I understand that in 2010 the HSE entered into an interim Access with Evidence Development Agreement between the company Alexion Pharma and St James's Hospital to treat 10 patients with this drug. The interim agreement was put in place with the expectation that future evidence would emerge which would assist with the future decision making on this drug.

The HSE received an application for the inclusion of Eculizumab in the GMS and community drugs scheme. In accordance with agreed procedures the National Centre for Pharmacoeconomics conducted a pharmacoeconomic evaluation of Eculizumab.
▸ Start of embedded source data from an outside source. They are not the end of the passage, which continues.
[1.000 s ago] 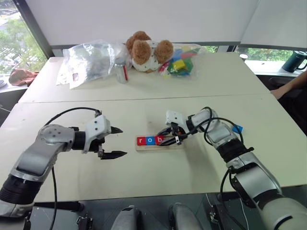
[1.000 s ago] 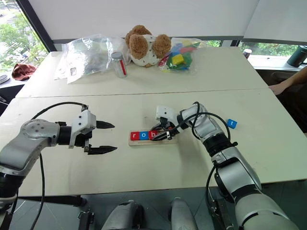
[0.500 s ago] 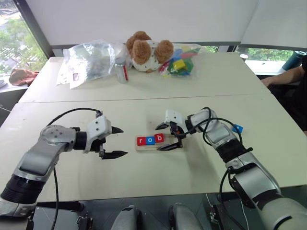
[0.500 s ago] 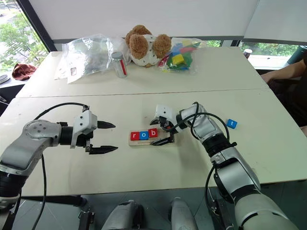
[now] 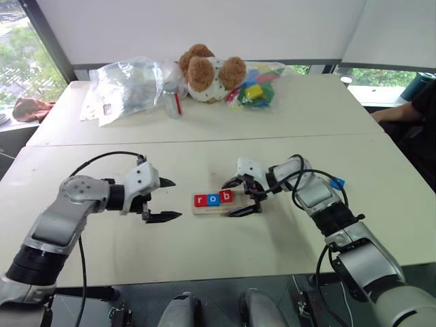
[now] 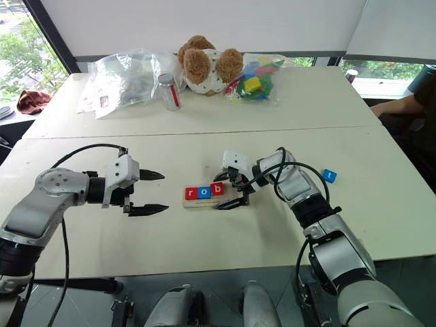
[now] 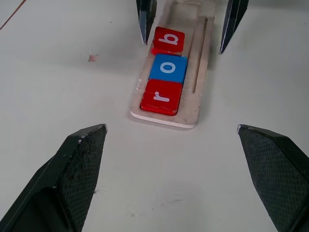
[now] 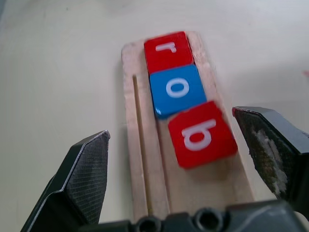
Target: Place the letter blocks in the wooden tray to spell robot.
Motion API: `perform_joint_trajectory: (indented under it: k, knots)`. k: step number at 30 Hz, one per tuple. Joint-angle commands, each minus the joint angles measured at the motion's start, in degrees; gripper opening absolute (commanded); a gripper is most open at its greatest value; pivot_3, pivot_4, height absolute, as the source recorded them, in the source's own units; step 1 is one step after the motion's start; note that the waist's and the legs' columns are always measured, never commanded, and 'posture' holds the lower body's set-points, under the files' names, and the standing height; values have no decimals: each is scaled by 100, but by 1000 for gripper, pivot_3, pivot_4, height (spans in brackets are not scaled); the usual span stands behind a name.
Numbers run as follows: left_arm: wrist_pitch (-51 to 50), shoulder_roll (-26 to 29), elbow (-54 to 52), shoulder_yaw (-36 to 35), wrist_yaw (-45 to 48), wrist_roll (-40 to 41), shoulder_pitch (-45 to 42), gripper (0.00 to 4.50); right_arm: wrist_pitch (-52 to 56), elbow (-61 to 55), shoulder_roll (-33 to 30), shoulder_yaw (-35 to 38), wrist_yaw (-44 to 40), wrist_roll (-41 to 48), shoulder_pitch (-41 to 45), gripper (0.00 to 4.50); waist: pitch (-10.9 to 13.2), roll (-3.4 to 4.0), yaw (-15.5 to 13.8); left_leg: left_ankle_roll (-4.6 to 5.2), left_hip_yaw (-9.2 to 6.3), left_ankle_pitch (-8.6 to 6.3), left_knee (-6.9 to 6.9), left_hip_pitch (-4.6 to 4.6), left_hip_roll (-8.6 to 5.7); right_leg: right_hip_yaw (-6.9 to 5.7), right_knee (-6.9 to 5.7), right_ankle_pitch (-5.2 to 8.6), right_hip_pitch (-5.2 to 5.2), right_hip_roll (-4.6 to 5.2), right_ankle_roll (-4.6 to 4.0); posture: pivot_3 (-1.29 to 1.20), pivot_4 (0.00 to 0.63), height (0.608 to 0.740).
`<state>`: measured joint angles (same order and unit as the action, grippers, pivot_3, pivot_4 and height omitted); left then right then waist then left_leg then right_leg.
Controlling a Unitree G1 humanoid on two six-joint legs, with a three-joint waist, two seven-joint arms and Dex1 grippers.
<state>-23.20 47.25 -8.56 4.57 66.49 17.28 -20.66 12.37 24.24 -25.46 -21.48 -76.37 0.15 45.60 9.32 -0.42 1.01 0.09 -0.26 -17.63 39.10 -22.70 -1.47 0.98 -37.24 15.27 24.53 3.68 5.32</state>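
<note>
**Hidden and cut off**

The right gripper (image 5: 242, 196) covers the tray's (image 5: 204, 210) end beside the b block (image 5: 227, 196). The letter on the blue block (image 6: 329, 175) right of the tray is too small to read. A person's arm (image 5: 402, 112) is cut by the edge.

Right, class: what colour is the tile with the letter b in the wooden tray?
Red, with a white letter: the b tile shows best in the right wrist view.

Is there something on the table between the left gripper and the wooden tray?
No. In the left wrist view, only bare table lies between the open left gripper and the near end of the wooden tray.
</note>
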Motion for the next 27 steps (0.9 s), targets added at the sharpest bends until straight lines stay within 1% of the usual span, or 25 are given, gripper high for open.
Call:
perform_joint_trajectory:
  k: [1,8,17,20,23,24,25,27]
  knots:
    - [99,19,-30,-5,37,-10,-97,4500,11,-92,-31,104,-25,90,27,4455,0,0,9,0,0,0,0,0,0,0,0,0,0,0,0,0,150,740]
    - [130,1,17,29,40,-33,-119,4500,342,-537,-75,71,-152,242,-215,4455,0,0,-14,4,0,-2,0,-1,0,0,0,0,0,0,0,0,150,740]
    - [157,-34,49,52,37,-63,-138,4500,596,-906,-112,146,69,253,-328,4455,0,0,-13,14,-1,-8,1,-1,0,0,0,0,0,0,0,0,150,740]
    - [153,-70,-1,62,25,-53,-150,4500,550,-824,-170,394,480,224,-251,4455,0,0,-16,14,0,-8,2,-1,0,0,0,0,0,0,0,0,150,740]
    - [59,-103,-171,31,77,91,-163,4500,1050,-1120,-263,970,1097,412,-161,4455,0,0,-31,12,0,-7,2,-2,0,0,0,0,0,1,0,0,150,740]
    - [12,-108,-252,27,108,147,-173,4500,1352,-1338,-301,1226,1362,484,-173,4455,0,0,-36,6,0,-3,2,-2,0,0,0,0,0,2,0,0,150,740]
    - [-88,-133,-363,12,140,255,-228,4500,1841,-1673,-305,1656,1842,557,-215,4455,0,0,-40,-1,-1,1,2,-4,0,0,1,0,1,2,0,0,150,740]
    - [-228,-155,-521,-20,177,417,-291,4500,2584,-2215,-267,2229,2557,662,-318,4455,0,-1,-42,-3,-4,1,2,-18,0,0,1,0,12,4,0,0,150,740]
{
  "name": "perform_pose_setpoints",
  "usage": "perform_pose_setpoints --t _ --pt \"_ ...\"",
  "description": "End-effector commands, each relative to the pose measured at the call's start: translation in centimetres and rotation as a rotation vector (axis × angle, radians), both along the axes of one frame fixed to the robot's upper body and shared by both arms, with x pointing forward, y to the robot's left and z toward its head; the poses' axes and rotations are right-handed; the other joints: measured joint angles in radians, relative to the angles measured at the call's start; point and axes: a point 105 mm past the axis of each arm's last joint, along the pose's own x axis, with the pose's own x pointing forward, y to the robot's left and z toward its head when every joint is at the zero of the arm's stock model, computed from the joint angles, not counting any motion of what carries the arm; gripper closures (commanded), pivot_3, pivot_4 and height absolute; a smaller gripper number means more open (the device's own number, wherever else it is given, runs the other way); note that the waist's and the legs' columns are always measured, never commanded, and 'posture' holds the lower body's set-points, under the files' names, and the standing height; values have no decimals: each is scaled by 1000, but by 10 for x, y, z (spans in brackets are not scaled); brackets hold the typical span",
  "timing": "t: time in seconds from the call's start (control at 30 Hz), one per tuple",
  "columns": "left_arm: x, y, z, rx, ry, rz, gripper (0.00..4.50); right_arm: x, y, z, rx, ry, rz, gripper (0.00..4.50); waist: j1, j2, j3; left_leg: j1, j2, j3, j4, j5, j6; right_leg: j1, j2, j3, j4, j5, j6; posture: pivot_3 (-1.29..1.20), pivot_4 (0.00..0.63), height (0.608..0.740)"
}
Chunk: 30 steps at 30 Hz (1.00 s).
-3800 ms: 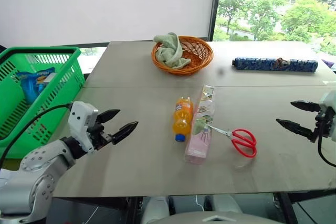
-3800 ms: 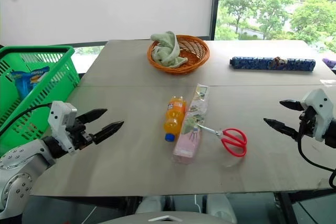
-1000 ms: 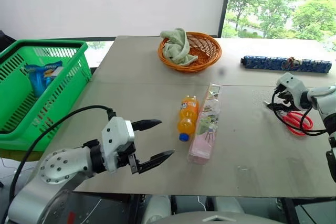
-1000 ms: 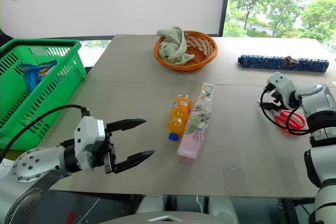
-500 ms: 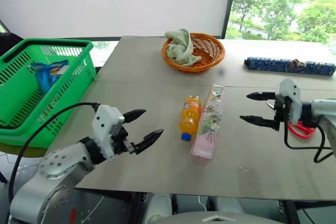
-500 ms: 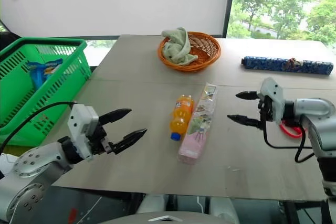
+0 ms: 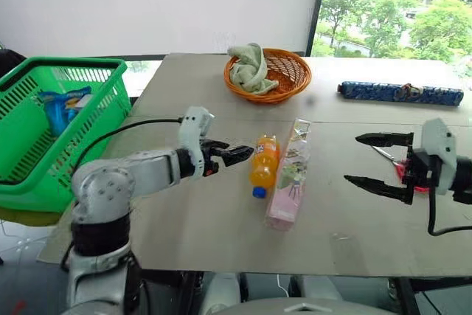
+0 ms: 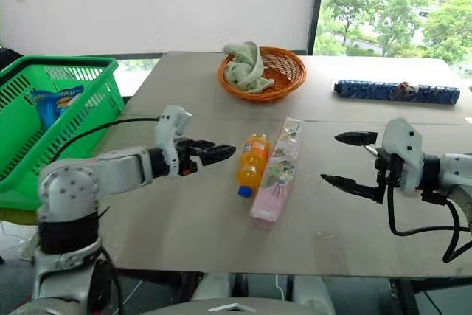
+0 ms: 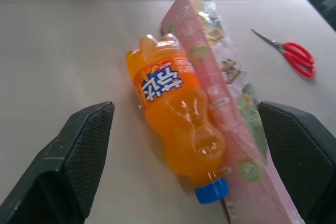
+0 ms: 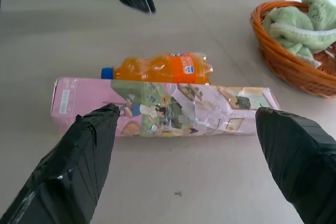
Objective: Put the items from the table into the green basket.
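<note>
Lying just beyond left end effector (image 7: 234,154): bottle (image 7: 261,166).

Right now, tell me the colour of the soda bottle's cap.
Blue. The cap on the orange soda bottle shows best in the left wrist view.

orange soda bottle (image 7: 262,164): 1 | pinkish leaf-print box (image 7: 289,175): 1 | red-handled scissors (image 9: 290,53): 1 | green basket (image 7: 44,145): 1 | orange wicker basket (image 7: 284,71): 1 | pale green cloth (image 7: 249,68): 1 | long blue patterned box (image 7: 400,93): 1
</note>
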Motion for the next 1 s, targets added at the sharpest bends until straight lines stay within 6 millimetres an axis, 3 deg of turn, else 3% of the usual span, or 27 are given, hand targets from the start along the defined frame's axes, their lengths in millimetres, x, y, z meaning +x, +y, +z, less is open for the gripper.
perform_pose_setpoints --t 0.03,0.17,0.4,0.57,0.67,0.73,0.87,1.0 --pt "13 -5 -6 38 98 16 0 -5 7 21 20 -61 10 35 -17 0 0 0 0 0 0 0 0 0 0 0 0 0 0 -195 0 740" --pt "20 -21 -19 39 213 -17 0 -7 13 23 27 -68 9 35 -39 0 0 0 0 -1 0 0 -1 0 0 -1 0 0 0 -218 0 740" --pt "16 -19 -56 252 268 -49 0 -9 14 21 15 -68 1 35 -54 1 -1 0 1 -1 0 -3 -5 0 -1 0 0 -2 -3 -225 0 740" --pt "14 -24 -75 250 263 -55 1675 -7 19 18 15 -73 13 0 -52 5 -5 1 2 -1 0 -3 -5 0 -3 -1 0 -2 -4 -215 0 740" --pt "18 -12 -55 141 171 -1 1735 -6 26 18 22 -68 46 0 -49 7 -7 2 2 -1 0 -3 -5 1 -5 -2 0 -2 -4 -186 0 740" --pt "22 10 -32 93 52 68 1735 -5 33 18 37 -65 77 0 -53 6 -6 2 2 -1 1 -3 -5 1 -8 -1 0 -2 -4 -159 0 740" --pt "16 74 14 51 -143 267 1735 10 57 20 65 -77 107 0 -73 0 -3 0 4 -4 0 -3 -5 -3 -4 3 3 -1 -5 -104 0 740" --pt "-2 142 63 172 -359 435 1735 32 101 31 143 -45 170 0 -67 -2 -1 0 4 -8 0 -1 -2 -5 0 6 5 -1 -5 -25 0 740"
The National Centre for Pharmacoeconomics published an evaluation of the medicine in October 2013 which found that the manufacturer failed to demonstrate the cost-effectiveness of this drug and reimbursement would have an estimated cumulative gross budget impact for the HSE of €33 million over 5 years. Consequently the National Centre for Pharmacoeconomics was unable to recommend reimbursement of the product under the community drugs scheme.

Notwithstanding the pharmacoeconomic evaluation of this drug, in recognition of the burden of illness experienced by those with PNH, the HSE has been engaging with the manufacturer, Alexion Pharma, for some time in seeking to arrive at a price that would assist it in its desire to fund this medicine for as many patients as possible within the resources available.

The price being offered at present would involve the medicine in question costing €420,000 per annum for each additional patient treated, with treatment continuing over a person's lifetime in most cases.

The HSE's engagement with the company has now been concluded. The Executive is considering the outcome of that engagement and I expect that the HSE will shortly make its determination. It is regrettable that to date the company has not been able to provide this drug at a more sustainable price to the HSE to reflect the clinical evidence.

I would like to assure the Deputy that I fully understand the concerns of patients regarding the availability of this drug and that every effort is being made to achieve a satisfactory outcome. While I appreciate that some may take the view that the taxpayer should reimburse every licensed medicine for whatever the price the drug company demands, the better interests of the health service require that we reimburse only the most effective medicines and only at a fair price.